**Your task:** Restate verbatim the span of lines below between the line with "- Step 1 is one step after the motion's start" and the line with "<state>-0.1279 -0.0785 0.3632", including those two lines, and only that span.

**Supplied information:**

● ● ● ● ● ● ●

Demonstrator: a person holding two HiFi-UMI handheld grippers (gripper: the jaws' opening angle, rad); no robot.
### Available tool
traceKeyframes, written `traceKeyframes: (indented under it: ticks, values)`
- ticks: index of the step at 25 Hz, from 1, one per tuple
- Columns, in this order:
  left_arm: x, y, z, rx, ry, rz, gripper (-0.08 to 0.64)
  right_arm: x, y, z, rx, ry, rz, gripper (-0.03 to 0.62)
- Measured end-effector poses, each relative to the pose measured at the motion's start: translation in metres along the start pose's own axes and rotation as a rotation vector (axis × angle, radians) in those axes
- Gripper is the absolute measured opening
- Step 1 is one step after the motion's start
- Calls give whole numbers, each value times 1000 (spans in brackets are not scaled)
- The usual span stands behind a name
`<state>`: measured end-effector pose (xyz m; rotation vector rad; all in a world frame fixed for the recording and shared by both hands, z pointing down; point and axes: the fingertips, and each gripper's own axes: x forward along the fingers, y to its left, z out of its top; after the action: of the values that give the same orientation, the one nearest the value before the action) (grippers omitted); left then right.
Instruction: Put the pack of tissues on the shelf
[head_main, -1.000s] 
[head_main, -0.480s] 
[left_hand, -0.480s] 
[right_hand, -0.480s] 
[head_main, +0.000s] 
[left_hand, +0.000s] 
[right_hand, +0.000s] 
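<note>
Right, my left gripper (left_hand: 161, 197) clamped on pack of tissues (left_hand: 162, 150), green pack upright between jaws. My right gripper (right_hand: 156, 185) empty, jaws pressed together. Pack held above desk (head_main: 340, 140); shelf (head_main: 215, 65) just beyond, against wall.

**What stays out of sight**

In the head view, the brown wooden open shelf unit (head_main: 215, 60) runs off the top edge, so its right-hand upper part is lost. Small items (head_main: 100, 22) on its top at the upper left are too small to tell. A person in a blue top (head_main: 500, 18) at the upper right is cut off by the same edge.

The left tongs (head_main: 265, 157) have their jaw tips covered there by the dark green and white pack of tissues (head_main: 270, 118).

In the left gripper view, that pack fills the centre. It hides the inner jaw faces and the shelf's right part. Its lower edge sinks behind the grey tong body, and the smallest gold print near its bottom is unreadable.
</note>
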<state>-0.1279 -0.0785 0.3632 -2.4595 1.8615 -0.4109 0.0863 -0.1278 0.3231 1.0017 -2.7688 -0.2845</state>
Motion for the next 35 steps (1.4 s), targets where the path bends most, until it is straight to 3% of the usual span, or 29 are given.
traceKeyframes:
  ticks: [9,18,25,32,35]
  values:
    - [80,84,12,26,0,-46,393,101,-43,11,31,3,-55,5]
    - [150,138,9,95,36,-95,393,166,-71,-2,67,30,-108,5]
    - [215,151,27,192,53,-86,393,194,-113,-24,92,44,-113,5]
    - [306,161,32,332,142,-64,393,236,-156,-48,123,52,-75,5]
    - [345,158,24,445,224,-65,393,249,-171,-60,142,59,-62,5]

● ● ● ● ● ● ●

**Expected output:**
- Step 1 is one step after the motion's start
- Calls give whole numbers, each value times 1000 (spans in brackets are not scaled)
- The usual span stands behind a name
`<state>`: measured end-effector pose (xyz m; rotation vector rad; all in a world frame fixed for the recording and shared by both hands, z pointing down; point and axes: the fingertips, and each gripper's own axes: x forward along the fingers, y to its left, z out of its top; after the action: of the values that give the same orientation, the one nearest the value before the action) (grippers omitted); left then right.
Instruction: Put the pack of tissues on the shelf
[head_main, -1.000s] 
[head_main, -0.480s] 
[left_hand, -0.480s] 
[right_hand, -0.480s] 
[head_main, +0.000s] 
[left_hand, +0.000s] 
[right_hand, +0.000s] 
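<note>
Right, my left gripper (left_hand: 161, 197) clamped on pack of tissues (left_hand: 162, 150), green pack upright between jaws. My right gripper (right_hand: 156, 185) empty, jaws pressed together. Pack held above desk (head_main: 340, 140); shelf (head_main: 215, 65) just beyond, against wall.

**What stays out of sight**

In the head view, the brown wooden open shelf unit (head_main: 215, 60) runs off the top edge, so its right-hand upper part is lost. Small items (head_main: 100, 22) on its top at the upper left are too small to tell. A person in a blue top (head_main: 500, 18) at the upper right is cut off by the same edge.

The left tongs (head_main: 265, 157) have their jaw tips covered there by the dark green and white pack of tissues (head_main: 270, 118).

In the left gripper view, that pack fills the centre. It hides the inner jaw faces and the shelf's right part. Its lower edge sinks behind the grey tong body, and the smallest gold print near its bottom is unreadable.
</note>
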<state>-0.1279 -0.0785 0.3632 -2.4595 1.8615 -0.4109 0.0863 -0.1278 0.3231 1.0017 -2.7688 -0.2845</state>

No more output is required for this exercise.